An interview with Pier Nicolò Cecchin in Italian magazine Panorama, issue 19.
In an economic situation significantly distorted by the effects of the health emergency, the new Corporate Distress Code, which comes into force on the 1 September this year, represents a tool to prevent crises through appropriate early-warning systems.
But what changes compared to current Bankruptcy Law?
“Whilst the substance of bankruptcy crimes remains unchanged, the lexical amendments introduced by the new Corporate Distress Code will nevertheless have a certain weight”, highlights lawyer Pier Nicolò Cecchin, of Legal Firm BBCZ Associates in Vicenza, who works primarily in the sphere of Corporate Criminal Law.
“In fact, we no longer speak of “fallimento” (lit. collapse) but “court-appointed liquidation”. The Italian term “bancarotta” (lit. bankruptcy), for example, refers to a business owner subject to court-appointed receivership who adopts illicit conduct to save their assets. An important distinction has to be made, however, between “bancarotta semplice” (lit. simple bankruptcy) and “bancarotta fraudolenta” (lit. fraudulent bankruptcy): in the first case the business owner commits the crime due to negligence, imprudence or incompetence, whilst in the latter case, the crime is committed as fraud, it is a deliberate and conscious decision. “Fraudulent bankruptcy” then has three basic types: “Documentale” (lit. documentary), “per distrazione” (lit. by misappropriation) and “preferenziale” (lit. preferential). “Documentary” refers to cases where the offences are committed through corporate documentation, e.g. by falsifying financial statements or hiding or destroying accounting records. “Fraudulent bankruptcy by misappropriation” refers to cases where a business owner attempts to illegally appropriate personal or company assets from creditors. Finally, the “preferential” category includes bankruptcy that goes against the principle of par condicio creditorum or equal treatment of creditors, simulating preferential rights that in reality do not exist. Then, depending on whether the bankruptcy crime is committed by the business owner or other parties in the ownership structure (e.g. directors or members of the board of auditors), there is a distinction between “propria” and “impropria”, respectively.

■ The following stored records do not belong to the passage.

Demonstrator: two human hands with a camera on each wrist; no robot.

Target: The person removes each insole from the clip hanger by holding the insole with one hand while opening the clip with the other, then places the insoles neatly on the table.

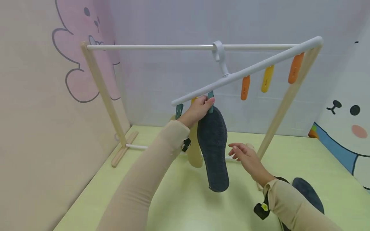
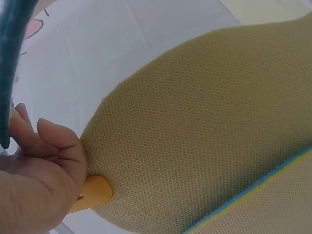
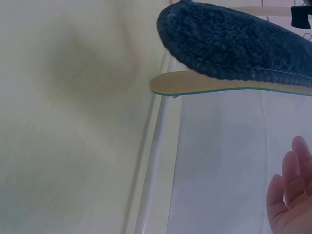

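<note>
A dark blue fuzzy insole [image 1: 213, 147] hangs by its top end from a teal clip [image 1: 211, 109] on the tilted white hanger bar. My left hand [image 1: 198, 109] pinches that clip at the insole's upper end. Behind it hangs a tan mesh insole [image 2: 195, 117], held by an orange-yellow clip [image 2: 95, 192] beside my left hand. My right hand [image 1: 245, 156] is to the right of the dark insole, apart from it, fingers loosely bent and holding nothing. In the right wrist view the dark insole's fuzzy lower end [image 3: 229, 41] overlaps the tan one.
The white hanger [image 1: 251, 69] hooks over a rod [image 1: 150, 47] of a wooden-legged rack. An orange clip [image 1: 245, 88], a yellow clip [image 1: 267, 79] and another orange clip [image 1: 296, 68] hang on its right side. Another dark insole [image 1: 308, 194] lies on the yellow-green table [image 1: 341, 166] by my right forearm.
</note>
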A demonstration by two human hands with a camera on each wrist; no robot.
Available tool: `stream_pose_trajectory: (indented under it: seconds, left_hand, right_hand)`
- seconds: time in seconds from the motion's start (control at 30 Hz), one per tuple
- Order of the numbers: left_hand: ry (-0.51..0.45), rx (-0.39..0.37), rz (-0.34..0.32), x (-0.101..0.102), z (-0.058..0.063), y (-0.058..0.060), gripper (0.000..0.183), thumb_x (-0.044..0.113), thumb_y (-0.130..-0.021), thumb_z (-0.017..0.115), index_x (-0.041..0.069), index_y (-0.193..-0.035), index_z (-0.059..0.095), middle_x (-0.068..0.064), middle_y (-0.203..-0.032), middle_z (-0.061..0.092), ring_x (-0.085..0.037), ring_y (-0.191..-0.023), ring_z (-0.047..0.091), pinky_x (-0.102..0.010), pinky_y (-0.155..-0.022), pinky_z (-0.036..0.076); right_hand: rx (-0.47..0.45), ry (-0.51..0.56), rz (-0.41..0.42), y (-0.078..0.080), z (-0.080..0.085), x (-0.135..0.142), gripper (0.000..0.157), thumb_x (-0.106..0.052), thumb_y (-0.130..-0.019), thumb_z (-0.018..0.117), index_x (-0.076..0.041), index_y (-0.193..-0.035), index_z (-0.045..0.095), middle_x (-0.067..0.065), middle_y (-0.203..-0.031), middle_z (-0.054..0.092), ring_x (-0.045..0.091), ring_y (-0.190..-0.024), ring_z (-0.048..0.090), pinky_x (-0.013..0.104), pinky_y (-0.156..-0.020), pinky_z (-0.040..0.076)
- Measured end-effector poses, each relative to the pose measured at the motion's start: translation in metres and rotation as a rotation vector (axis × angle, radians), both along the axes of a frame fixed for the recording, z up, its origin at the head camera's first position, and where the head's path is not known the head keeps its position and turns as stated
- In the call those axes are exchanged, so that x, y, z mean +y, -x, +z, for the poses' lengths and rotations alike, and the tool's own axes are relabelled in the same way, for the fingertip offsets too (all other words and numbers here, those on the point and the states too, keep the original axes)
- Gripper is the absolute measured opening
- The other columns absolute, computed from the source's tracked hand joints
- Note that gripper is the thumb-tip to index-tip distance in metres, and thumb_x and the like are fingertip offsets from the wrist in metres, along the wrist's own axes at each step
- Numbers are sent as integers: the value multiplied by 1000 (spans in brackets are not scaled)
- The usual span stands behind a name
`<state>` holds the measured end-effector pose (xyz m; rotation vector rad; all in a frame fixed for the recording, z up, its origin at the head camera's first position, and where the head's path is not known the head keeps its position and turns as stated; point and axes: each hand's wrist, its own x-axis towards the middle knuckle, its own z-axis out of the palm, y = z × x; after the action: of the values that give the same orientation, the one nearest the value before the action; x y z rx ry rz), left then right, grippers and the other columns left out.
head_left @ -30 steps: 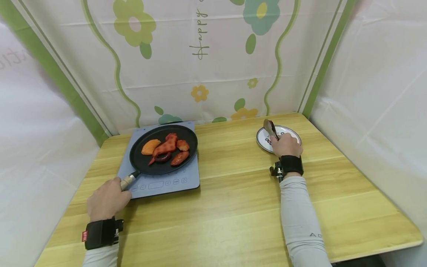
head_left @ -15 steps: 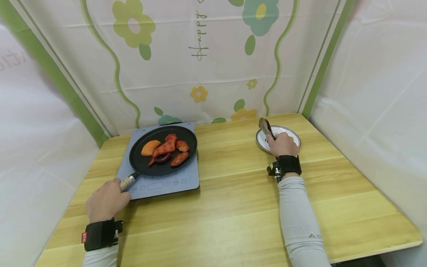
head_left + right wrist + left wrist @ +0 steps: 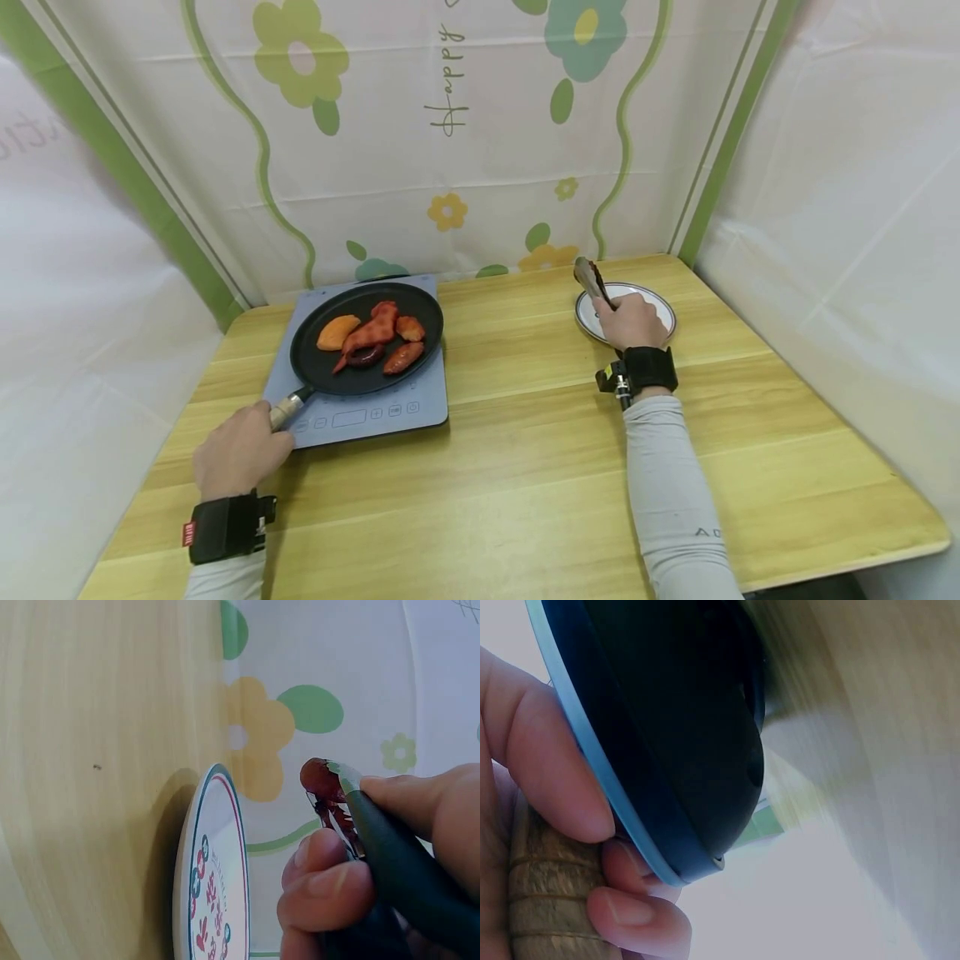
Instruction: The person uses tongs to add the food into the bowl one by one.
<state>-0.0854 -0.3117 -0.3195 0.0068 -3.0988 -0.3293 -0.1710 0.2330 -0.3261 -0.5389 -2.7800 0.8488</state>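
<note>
In the head view, my left hand (image 3: 242,450) grips the wooden handle (image 3: 285,412) of a black frying pan (image 3: 322,372). The pan sits on a flat blue-grey induction cooker (image 3: 431,408) and holds several food pieces, among them a dark curved sausage (image 3: 366,357) and a browned wing-like piece (image 3: 403,357). My right hand (image 3: 633,323) holds tongs (image 3: 588,279) over a white plate (image 3: 587,322) with a dark rim. A dark red piece of food (image 3: 321,780) is pinched at the tongs' tips in the right wrist view.
The wooden table (image 3: 517,467) ends at a pale floral curtain (image 3: 495,150) behind the cooker and plate. White sheets (image 3: 862,250) hang on both sides. A wide stretch of tabletop lies between cooker and plate.
My right hand has shifted slightly to the left, and the tongs' tips have moved left and away from me, past the plate's far left rim. The left hand and pan stay put.
</note>
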Motion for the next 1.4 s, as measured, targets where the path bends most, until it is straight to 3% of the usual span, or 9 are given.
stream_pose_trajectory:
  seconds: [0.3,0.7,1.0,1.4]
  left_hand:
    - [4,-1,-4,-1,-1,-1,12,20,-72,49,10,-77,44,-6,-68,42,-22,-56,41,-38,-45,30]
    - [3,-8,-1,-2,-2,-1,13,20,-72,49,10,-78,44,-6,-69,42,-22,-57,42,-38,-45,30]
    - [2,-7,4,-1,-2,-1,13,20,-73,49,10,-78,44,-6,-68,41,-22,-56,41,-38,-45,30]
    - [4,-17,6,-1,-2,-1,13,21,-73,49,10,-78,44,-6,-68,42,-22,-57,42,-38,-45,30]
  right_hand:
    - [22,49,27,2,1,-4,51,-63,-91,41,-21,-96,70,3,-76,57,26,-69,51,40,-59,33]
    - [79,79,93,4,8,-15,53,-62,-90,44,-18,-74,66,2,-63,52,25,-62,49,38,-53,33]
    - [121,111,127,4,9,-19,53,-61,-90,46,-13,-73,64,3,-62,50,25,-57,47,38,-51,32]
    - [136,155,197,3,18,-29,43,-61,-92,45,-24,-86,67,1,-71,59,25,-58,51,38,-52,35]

It should be noted that it is important to act before, and not after— as often happens in the criminal context — the act informing the relevant party of the outcome of proceedings, such as a notice of motion or a notice of completion of preliminary investigations, or the date of a hearing. “At that point, the judge finds themselves before a file of clearly documented evidence, against which it is very hard to defend oneself”, confirms Mr Cecchin.
“We must remember that “simple bankruptcy” is associated with sentences ranging from six months to a maximum of two years, but for fraudulent cases, this rises to up to ten years, and there is the mandatory step of a preliminary hearing, so it is a far longer process, which will certainly demand a greater investment of time and money. It is therefore very important that business owners seek targeted professional consulting prior to the events that can later lead to corporate distress, also from a criminal perspective, with the aim of ensuring all formal aspects are correct and proper. Particular focus is placed on compiling and updating all mandatory accounting records, and preparing financial statements in accordance with the criteria and formalities of the Civil Code. What may appear to be mere formalities could translate into the safeguarding of company assets.”